▶ [Exercise objective]: Across the whole listing, return each line exactly, with no images included.

Start of Recorded information

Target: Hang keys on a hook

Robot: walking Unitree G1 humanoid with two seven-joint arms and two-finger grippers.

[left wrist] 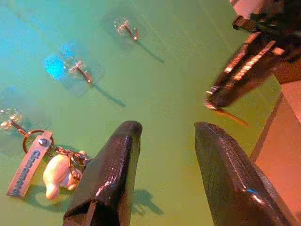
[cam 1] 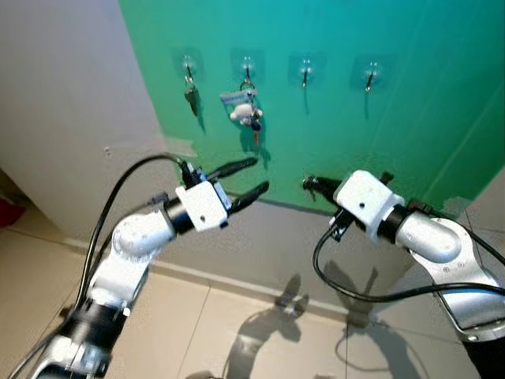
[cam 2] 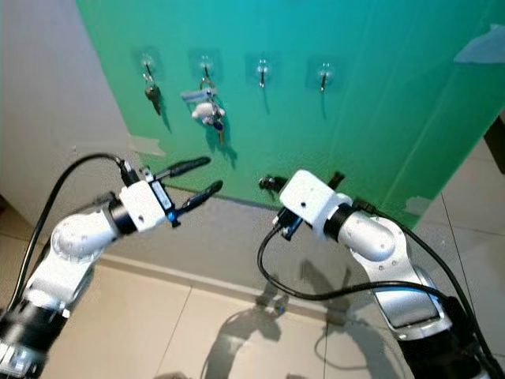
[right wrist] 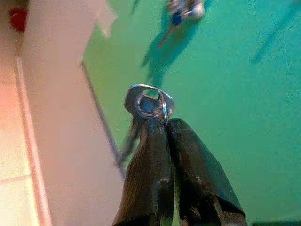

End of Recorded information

▶ [Task answer]:
Target: Hang keys on a hook

Robot: walking Unitree G1 humanoid with two seven-joint arms and two-finger grippers.

[left wrist] 
[cam 1] 
[cam 2] 
[right wrist] 

The complete output has now been given.